Então eu descobri o aratu.
Um caranguejo especial, de carnes delicadas e extremamente saboroso.Aparentemente, pesca do aratu era uma atividade essencialmente feminina: as mulheres iam para o mangue pela manhã e cantavam canções tradicionais para atraírem os crustáceos para uma armadilha. Si non é vero, é bene trovato, como dizem os italianos. Mas voltando: o aratu me foi apresentado depois de anos freqüentando Recife, pela primeira vez ontem, sob a forma de uma opulenta fritada deste crustáceo de nome elegante, que me lembrou uma peça de Erick Satie (o que gerou o título do post). Eu já tinha comido agulhas fritas, uma empadinha de queijo-do-reino altamente calorica, uma de camarão, meio copo de caldinho, um casquinho de caranguejo
e aí um chegou este prato, pedido por um amigo. Aviso aos que não me conhecem: não coloquem comida que eu não conheço perto de mim. Se não fui eu quem pediu, eu fico louco, quero pedir um pedaço, quero tocar com os dedos e toda sorte de atos vexatórios, mesmo se a pessoa em questão não for intima. Os que me conhecem já sabem disto, e me oferecem antes mesmo de provarem.
Bem, voltando: o aratu e muito, muito bom. Coloquei no Facebook que ia rever minha relação com os amigos pernambucanos, que ainda não haviam me apresentado esta iguaria. É que tenho uma predisposição para o novo, em termos gastronômicos, que já me causou problemas. Gástricos e financeiros...
Um dia antes, aqui em Recife, tinha comido um peixe com molho de camarões numa versão tão pretensiosa e malfeita, com molho branco, queijo e sei-lá-o-que-mais (achando que ia comer uma prosaica pescada com molho fresco de tomates, cebolas e camarões, como deveria ser), que fiquei matutando: o que leva uma pessoa a consumir variantes tão distantes de sua cultura, se estas variantes não são originais, autenticas e sequer bem-feitas?
Comprovei esta sensação hoje, ainda na capital pernambucana, quando fui convidado a tomar sorvete num local recém-aberto. Cheguei ansioso por sabores como cajá,
graviola, tapioca, mangaba, caju, pitanga. E vi na geladeira: sorvete de fruta do bosque(sim, no singular...), de creme russo( uma coisa rosa-acrilex...), de pistache (uma coisa verde-acrilex), de baunilha (uma coisa amarelo-limão-acrilex...), de cheese-cake...Notei que eram os mais pedidos. O que faz uma pessoa aceitar sabores que não conhece na integra, em detrimento de seus conhecimentos ancestrais? Não, não prego a xenofobia gastronômica, topo tudo neste segmento, lembram? Mas não consigo aceitar a desvalorização dos elementos típicos de uma cultura em prol de uma pseudo-internacionalização.

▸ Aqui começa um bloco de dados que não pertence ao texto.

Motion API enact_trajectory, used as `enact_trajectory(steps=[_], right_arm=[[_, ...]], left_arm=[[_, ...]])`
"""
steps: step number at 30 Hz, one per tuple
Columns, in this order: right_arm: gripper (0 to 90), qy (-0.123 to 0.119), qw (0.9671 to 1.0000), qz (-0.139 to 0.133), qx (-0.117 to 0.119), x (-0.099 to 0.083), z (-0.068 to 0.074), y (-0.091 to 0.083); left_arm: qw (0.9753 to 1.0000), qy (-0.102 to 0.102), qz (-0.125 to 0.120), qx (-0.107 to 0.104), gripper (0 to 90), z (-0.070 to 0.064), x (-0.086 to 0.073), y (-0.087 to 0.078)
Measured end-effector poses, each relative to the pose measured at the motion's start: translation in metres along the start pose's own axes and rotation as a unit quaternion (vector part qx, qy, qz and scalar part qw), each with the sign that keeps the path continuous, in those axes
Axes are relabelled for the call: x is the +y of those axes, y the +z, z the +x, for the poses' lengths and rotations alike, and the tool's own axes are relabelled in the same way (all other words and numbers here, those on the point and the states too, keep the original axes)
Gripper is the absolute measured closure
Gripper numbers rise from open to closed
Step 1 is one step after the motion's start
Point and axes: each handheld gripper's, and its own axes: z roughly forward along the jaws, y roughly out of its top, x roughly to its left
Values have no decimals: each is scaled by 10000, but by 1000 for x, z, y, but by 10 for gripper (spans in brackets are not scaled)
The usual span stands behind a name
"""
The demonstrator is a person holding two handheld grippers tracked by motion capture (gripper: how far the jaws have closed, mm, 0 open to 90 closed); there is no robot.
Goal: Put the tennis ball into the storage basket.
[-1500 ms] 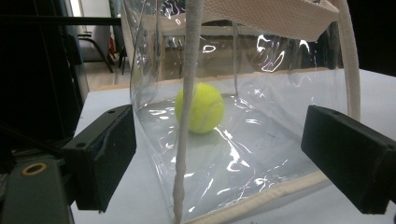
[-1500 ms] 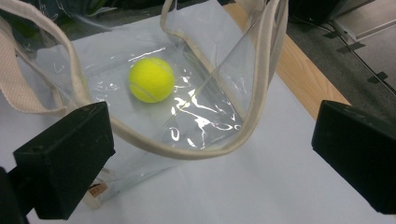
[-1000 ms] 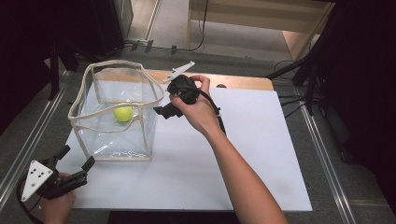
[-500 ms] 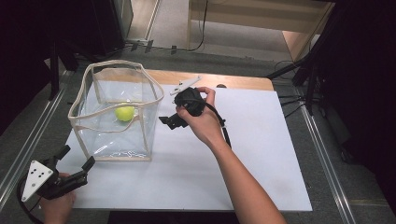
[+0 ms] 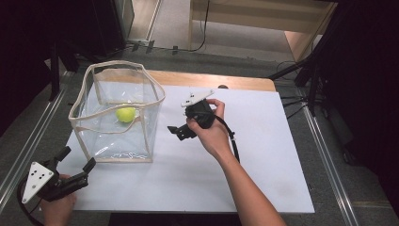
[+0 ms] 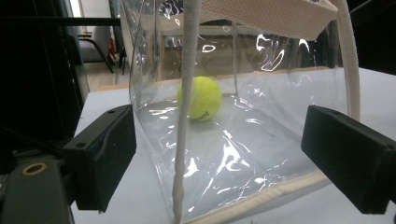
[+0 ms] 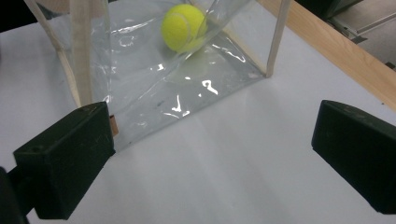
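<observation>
Overhead and both close tongs cameras share the bag (image 5: 117,123).

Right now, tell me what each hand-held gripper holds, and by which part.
Nothing. Left hand-held gripper and right hand-held gripper are both open and empty; the tennis ball lies inside the clear bag.

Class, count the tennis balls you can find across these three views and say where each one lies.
1. The tennis ball lies on the floor of the clear bag, toward its far side, apart from both grippers. Nothing suggests another is hidden.
</observation>
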Motion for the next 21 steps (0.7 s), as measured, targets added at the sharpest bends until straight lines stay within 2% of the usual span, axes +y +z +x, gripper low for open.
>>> enact_trajectory(steps=[11,21], right_arm=[[0,224,9997,-84,-69,-33,-2,-5],[0,275,9993,-232,-111,-60,0,-12]], left_arm=[[10000,23,-7,-2,104,-1,0,0],[10000,24,-7,-2,104,0,0,0]])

Minha amiga Janete Costa, de quem sempre me lembro, mulher cultíssima, disse-me uma vez: "é mais fácil ser internacional se você tiver consciência de sua regionalidade e características desta." Aqui em Recife e mais fácil conseguir caipirinha de kiwi ou morango do que de caju, que adoro e considero muito mais sofisticada e saborosa.
Por isto que adoro a Neide Rigo, do COME-SE. Profunda conhecedora da culinária brasileira, defensora de uma valorização dos elementos de cada lugar, de seu aproveitamento absoluto, ela tem mais chances de se tornar internacionalmente conhecida do que quem copia valores externos para se sentir up-to-date.
O que o aratu não faz num homem...
Também adoro a Neide Rigo, quando eu for grande, quero ser como ela...
ResponderExcluirP.S. Suas fotos ainda que norturnas, são lindas também ;)
Menino! O que o aratu não fez heim!!?
ResponderExcluirQue texto legal, li sem piscar :)
A Neide Rigo é ótima mesmo, o seu blog é mais internacional do que podemos pensar :)
Sobre a preferência para o internacional... isso é triste, mas infelizmente existe! E para mim é uma coisa tão desconcertante dizer para as pessoas escolherem manga ao invéz de pêssego.
É como se eu estivesse dizendo... come aí que é uma delícia também :s
Sinto muito por sua experiência frustante e concerteza sorvete de cajá é muito melhor que de pistache acrilex, hahahaha, adorei a denominação!
Um abraço, Queila
Wair, estou com você nessa! cada lugar tem seus ingredientes tao peculiares e interessantes e é uma pena que muita gente tenha essa fascinação pelo que vem de longe. eu aproveito muito a fartura agricola da região onde vivo. claro que se recebo uma goiabada cascao [por ex] de presente, vou adorar e devorar com muito prazer. mas me contento com o local. um abraço!